▶ _TASK INSTRUCTIONS_: Starting at the first line of the data below, write out each line exactly until you reach the line containing "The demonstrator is", and include that line too.
SUPPLIED INFORMATION: Begin
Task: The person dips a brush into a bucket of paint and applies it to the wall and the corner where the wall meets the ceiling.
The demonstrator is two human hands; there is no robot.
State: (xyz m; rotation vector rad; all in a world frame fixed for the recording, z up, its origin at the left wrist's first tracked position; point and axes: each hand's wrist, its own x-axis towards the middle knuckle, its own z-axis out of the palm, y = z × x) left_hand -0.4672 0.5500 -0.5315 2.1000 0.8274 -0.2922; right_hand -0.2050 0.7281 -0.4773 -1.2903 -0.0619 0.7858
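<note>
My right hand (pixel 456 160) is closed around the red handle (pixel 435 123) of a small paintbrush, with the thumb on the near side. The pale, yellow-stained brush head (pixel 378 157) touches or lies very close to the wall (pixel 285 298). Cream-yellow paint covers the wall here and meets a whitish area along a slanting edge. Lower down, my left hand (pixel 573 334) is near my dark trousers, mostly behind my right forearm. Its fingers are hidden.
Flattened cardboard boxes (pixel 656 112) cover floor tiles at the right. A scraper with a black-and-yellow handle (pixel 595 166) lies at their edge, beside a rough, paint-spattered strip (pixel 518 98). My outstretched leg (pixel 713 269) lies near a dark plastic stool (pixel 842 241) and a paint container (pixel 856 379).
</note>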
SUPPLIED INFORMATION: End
▶ _PROBLEM SOLUTION_:
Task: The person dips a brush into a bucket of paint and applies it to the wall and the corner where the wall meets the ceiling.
The demonstrator is two human hands; there is no robot.

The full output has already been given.